9 de diciembre, sábado. Hizo
un día raro, más raro que otros días. Llovió y no llovió. La carretera mojada,
resbaladiza y peligrosa. Tan pronto aparecía la lluvia como se abrían claros,
entre las nubes, y se dejaban ver un cielo lejano.
Cuando llegaban los días
cercanos a la Pascua -en el pueblo se celebra más la Pascua de Navidad que la
de Resurrección - la esplanada de la estación era un hervidero de gente. La faena
entraba en una vorágine. Se cargaban vagones y más vagones de trenes que iban a
sitios lejanos. Las máquinas los arrastraban lentamente. Los hombres desde el
muelle lanzaban los pañiles llenos de naranjas hacia el interior donde lo
recogían otros hombres.
Aquella mañana llegó a la
estación un tren distinto. El niño miraba asombrado porque aquel tren traía
algo que no traían otros trenes. Aquel tren portaba en sus bateas y en unos
vagones con puertas especiales ¡un circo!
Alguien dijo que iba para
Málaga. No era tiempo de circos porque los circos cuando tienen su actividad es
en verano, pero aquel día sin saber por qué había llegado a la estación un tren
que portaba un circo.
El niño miraba atónito. Jaulas enormes de hierro, de barrotes gruesos
y unos cerrojos con candados. Dentro de las jaulas, en cada una de ellas, había
tres leones. El niño solo había visto los leones que aparecían en las portadas
de las libretas (en la contraportada, la tabla de multiplicar). Aquellos leones
le parecieron soberbios, aunque no tenían tanta melena como los de las portadas
de las libretas…
En otras iban más animales. En
una, unos monos sucios, de miradas perdidas; un camello que rumiaba lentamente
la paja. La tomaba de un recipiente que había en un rincón del vagón; unos
caballos pequeñitos de pelo brillante…
El niño llegó tarde a la escuela.
Bajó la manilla, sin mediar palabra, en su gozo interior, dijo en voz alta,
mientras empujaba la puerta.
-Don Juan ¿se puede?
- Se puede… venir a su hora,
respondió don Juan, un hombre delgado, de mirada fría y voz muy aguda.
- ¡Un circo, don Juan, ha
venido un circo!
Don Juan tomó una regla negra que
tenía sobre la mesa y mientras la blandía al aire…
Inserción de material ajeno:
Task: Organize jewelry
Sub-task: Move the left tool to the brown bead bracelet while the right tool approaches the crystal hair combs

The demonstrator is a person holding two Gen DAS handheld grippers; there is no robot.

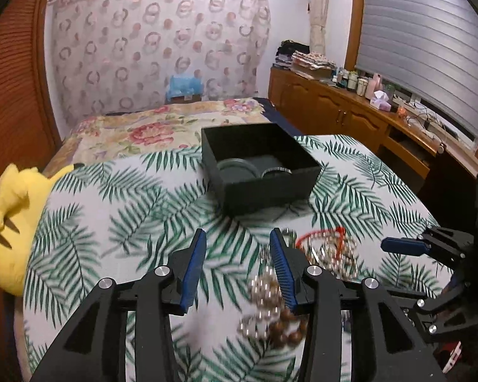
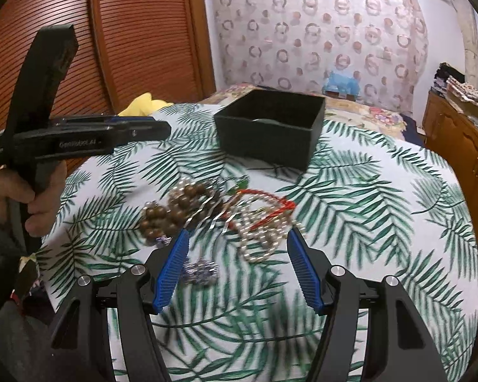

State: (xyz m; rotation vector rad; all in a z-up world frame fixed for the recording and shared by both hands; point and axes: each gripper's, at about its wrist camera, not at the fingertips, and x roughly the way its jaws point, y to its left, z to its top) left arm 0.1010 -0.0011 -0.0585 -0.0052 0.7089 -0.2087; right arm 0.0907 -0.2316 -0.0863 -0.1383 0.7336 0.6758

- Anda, entra, y vente a tu
hora, que te vaya a tener que dar yo entradas para el circo…
El paisaje que el niño venía desde
el ventanal de la escuela era como un fantasma bajado de otras tierras. Las
meigas no son de aquí; los circos, tampoco. Aquella mañana era propicia
para acariciar a las meigas y no pensar en los circos.